Saat aku berhasil pulih sempurna, aku dan Agus tengah berjalan menuju ruko tempat kami memarkir mobil kami.

"gimana man? hebat kan tuh si mbah? emang orang sakti dia.."
"sakti gimana gus?"
"dia ngobati orang hebat sekali.. aku pernah lihat orang sakit kaki sampai jerit jerit, 10 menit didalam jeritannya hilang dan bahkan pulang jalan sendiri..'
"cuma sakitnya hilang, gus.."
"iya itu dah.. dia sakti abis.."
"kata aku sih kita ditipu."
"ditipu? wah ati ati lo ngomong. dia bisa aja tahu.. dia sakti banget" Agus tampak ketakutan, dan langsung menggerutu.
"lo bayar berapa dia?" tanyaku keras.
Agus masih menggerutu, tapi ia tetap menjawabku.
"lo parah lo.. udah ditolongin..gue bayar 200 ribu.. harusnya lo nggak ngomong gitu."
"kita ditipu.."
"waduh, ditipu bagaimana? elo sekarang kan udah nggak mikirin cewek itu lagi.. tadi aja pas dia bilang elo tidur, lo langsung tidur..sekarang lo udah sembuh. udah disembuhin dia.."
"Gus denger gue, elo ditipu.. Asap dalam ruangan itu asap candu.. kalau kita hirup itu kita jadi punya halusinasi mengikuti kata-kata dia. "
"Candu?"
"Iya.. ada kipas angin dibelakang dia, jadi yang terpengaruh cuma kita..dia tetap sadar"
"candu?"
"iya opium atau ganja atau campuran khusus. pokoknya itu obat deh, drugs!.. itu trik lama gus.. udah deh nggak usah lagi percaya yang gitu gitu."
Seperti orang bodoh Agus terus mengulangi kata candu.

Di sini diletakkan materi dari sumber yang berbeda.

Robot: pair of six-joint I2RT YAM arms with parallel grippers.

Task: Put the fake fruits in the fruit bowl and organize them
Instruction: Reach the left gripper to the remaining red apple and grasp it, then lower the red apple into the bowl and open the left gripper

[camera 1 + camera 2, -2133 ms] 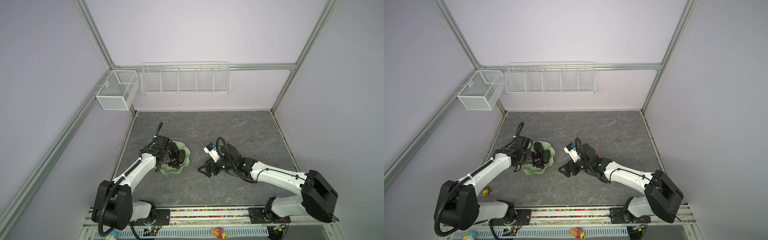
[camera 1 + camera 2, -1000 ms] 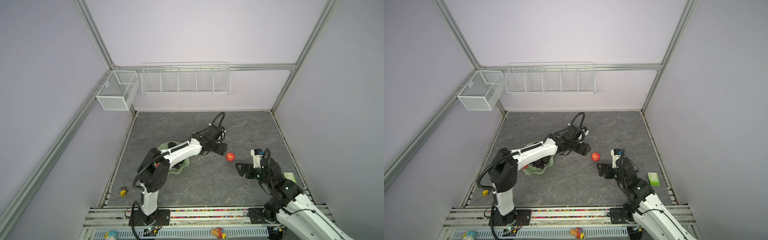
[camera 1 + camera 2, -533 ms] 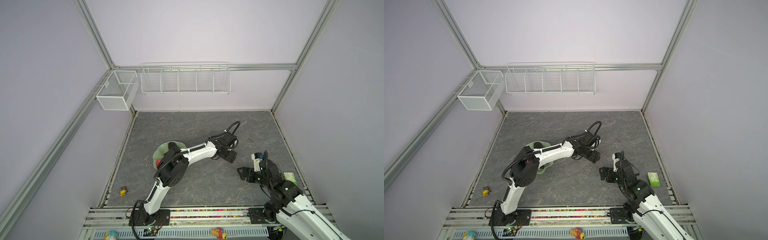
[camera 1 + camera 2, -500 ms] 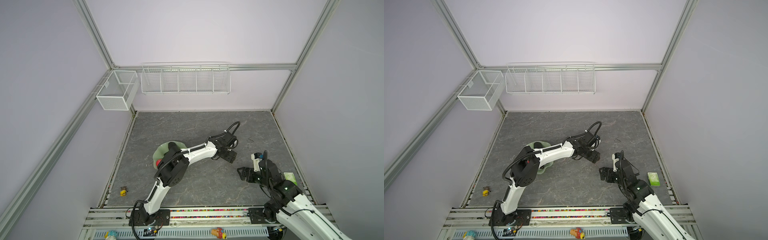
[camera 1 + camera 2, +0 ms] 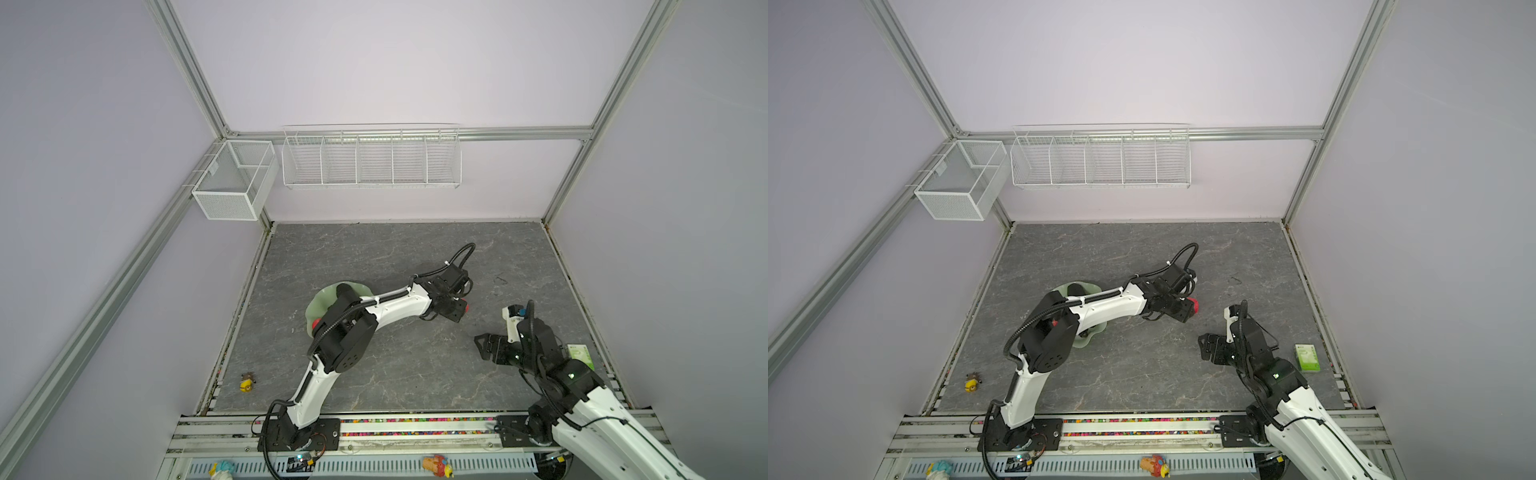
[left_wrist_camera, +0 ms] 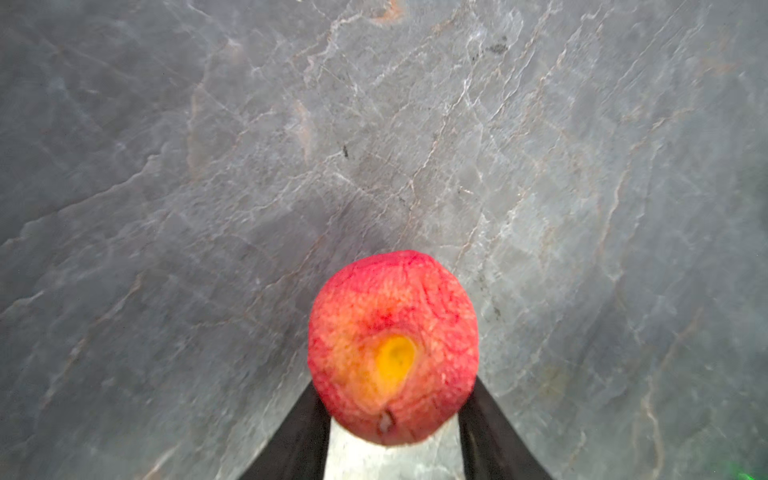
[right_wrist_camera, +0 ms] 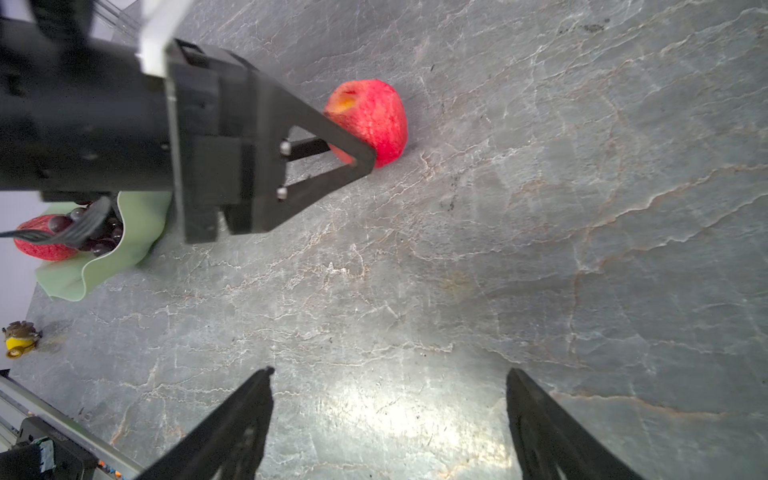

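The wavy green bowl [image 7: 104,257] sits on the grey table [image 7: 561,249], toward the left side, and the left arm covers much of it in both top views. The right wrist view shows a bunch of dark grapes [image 7: 99,239] inside it, with one bowl apple [image 7: 39,247] lying against the grapes at the rim. What else the bowl holds cannot be made out. A second red apple [image 6: 392,349] rests on the table well to the right of the bowl. The left gripper [image 5: 1185,311] reaches across to this apple, with a black finger [image 6: 301,436] pressed to each side of it. The right gripper [image 7: 390,371] hangs near the table's right edge, fingers spread wide with only bare table between them. A small mesh basket [image 5: 232,187] hangs on the left wall and a long wire basket [image 5: 370,160] with five compartments on the back wall. A yellow toy [image 5: 248,382] lies near the front left corner.
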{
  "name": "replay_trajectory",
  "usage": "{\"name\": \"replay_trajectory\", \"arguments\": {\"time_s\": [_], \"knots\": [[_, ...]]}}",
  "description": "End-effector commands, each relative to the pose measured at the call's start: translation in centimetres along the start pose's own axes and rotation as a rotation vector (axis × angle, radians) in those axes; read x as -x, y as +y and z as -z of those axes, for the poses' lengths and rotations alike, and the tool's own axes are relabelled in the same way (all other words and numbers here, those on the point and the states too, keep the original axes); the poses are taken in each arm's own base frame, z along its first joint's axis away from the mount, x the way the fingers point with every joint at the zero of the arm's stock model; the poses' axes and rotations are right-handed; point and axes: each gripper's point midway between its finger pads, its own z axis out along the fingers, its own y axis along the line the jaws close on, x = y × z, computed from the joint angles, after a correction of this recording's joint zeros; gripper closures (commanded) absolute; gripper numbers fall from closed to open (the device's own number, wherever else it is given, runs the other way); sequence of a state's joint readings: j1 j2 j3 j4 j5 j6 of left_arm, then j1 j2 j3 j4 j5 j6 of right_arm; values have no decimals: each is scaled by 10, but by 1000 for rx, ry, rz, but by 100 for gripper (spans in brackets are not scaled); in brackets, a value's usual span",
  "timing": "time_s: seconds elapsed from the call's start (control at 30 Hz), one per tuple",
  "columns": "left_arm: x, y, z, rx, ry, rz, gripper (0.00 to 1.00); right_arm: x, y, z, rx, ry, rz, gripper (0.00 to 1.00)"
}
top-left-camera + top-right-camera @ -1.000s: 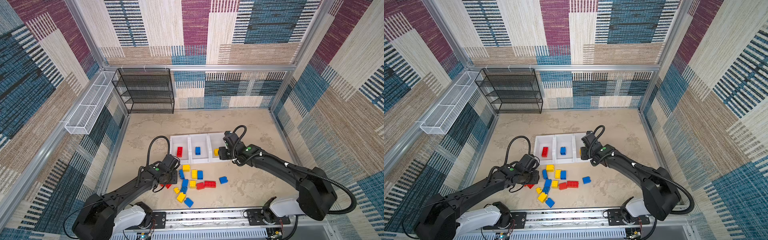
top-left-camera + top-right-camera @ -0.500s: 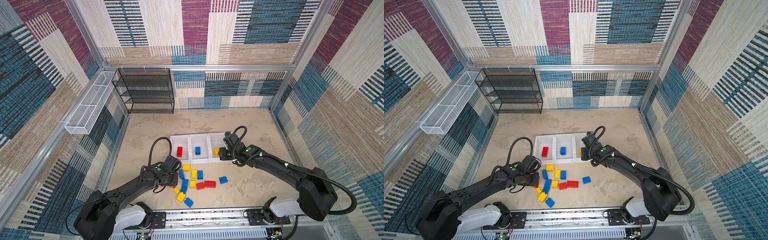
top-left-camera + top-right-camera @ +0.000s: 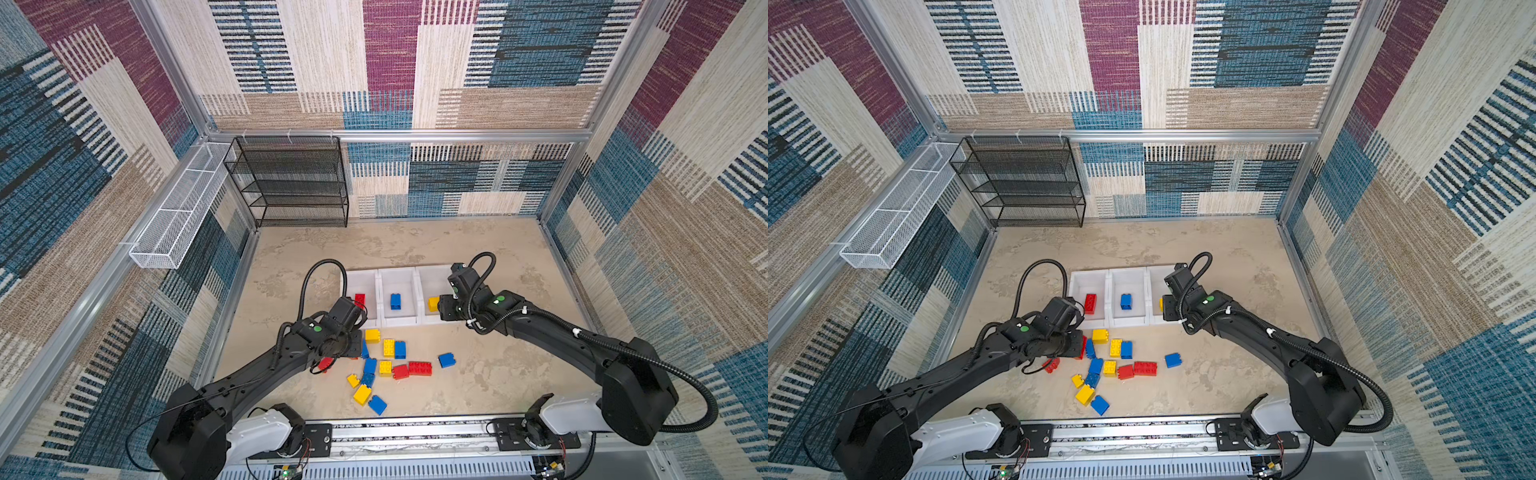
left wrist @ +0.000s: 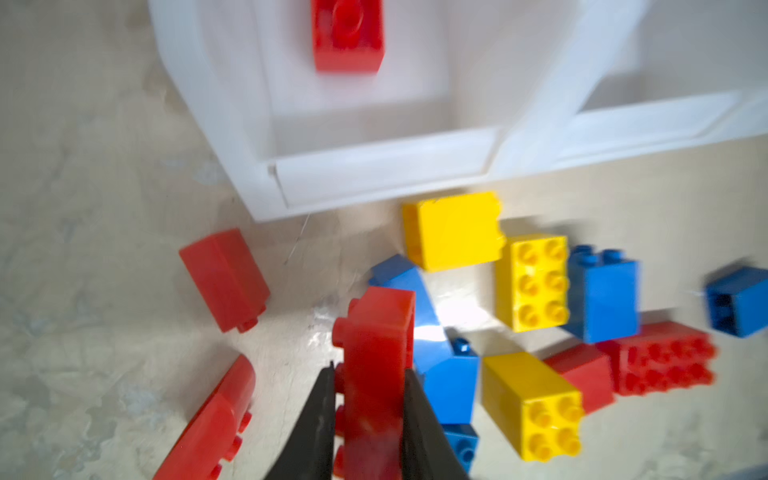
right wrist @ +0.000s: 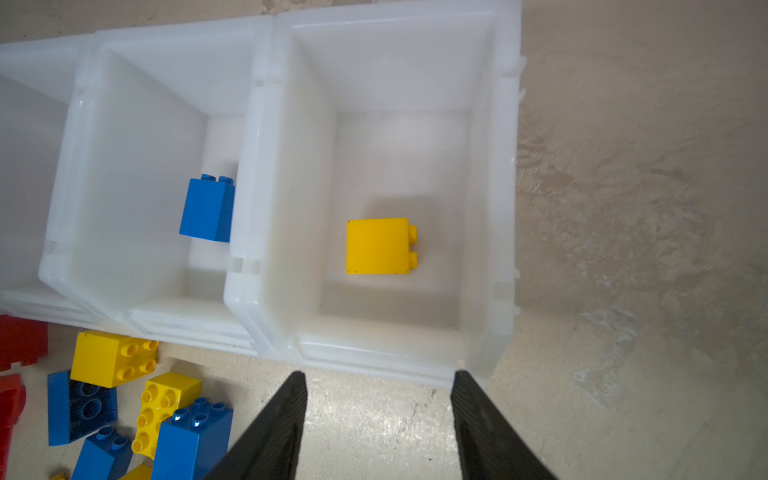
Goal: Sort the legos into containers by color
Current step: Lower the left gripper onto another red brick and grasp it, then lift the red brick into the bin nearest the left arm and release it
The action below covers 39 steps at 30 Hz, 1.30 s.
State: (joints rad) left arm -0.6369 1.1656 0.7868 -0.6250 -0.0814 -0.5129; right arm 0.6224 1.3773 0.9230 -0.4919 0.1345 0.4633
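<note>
Both top views: containers (image 3: 399, 321) lower centre, one brick in each; loose legos (image 3: 389, 347) just below them.
Left wrist: left gripper (image 4: 368, 370) clamped on red brick (image 4: 378, 328).
Right wrist: right gripper (image 5: 379, 376) parted, empty, beside the bin holding yellow brick (image 5: 378, 246).

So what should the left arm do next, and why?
Probably lift and carry to the end bin: the left gripper is shut on a red brick, and that bin already holds another red lego.
</note>
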Motion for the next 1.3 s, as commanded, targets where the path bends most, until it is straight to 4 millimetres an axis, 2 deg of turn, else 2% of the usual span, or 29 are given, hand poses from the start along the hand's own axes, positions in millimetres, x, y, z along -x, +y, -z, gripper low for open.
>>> {"name": "replay_trajectory", "arguments": {"time_s": [0.0,0.07,0.17,0.37,0.5,0.57,0.63,0.73,0.8,1.0,1.27], "knots": [[36,-6,17,1,-98,-72,84,5,0,4,-4,-18,-11,41],[58,-9,19,-6,-140,-82,84,6,0,6,-3,-21,-13,41],[81,-4,6,-8,-136,-52,84,5,0,6,-5,-17,-13,41],[109,-6,-26,-29,-103,-21,83,4,-3,13,-3,-25,-35,41],[117,-10,-46,-26,-70,-22,81,0,-6,15,-4,-23,-47,41],[117,-9,-54,-17,-46,-15,78,-2,-7,17,-5,-21,-51,41],[118,-10,-59,-19,-34,3,69,-3,-8,19,-7,-23,-53,41],[117,-8,-60,-15,-33,20,57,-3,-9,22,-9,-27,-53,41],[115,-7,-59,-15,-35,29,53,-3,-10,23,-10,-29,-54,41],[109,-3,-48,-22,-62,49,50,-7,-10,21,-5,-22,-57,41],[87,7,-33,-22,-89,83,49,-12,-11,17,-2,-12,-60,41]]}}
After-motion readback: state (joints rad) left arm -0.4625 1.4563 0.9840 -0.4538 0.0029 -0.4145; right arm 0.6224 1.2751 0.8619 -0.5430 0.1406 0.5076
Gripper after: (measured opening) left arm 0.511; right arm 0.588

Tampangnya campuran kesel malu dan marah, bloon banget pokoknya. Tampaknya dia marah besar, wajar sih, apalagi katanya ini adalah kunjungannya ke 4. memang candu punya efek menenangkan dan menghilangkan sakit, tapi kalau ketipu sih bukan sakit tapi malu.
Malu susah banget ngobatinya.. apalagi kalau temen dia (maksudnya aku) ketawa terus sepanjang jalan.

tapi ketawaku tidak berlangsung lama. malam itu aku kembali teringat Nina, entah kenapa. Apa ini cinta? aku kembali bertanya. kualihkan segera perhatianku pada teman temanku. malam itu aku kembali mengelilingi berbagai cafe, mencari teman temanku untuk hang out. just for fun. menghilangkan Nina dari pikiranku, yah.. biarpun aku tahu besok setelah bangun dengan kepala sakit dan tubuh kelelahan, bayangan Nina kembali akan memenuhi kepalaku.
ah, apakah ini Cinta?

kenapa tak indah, kenapa malah terasa menyengsarakan aku? inikah cinta? katanya cinta itu adalah mimpi indah, kenapa untukku lebih mirip mimpi buruk? inikah cinta?
dan selagi aku bertanya tanya, wajah Nina terus meresap kesetiap tetes daya hidupku.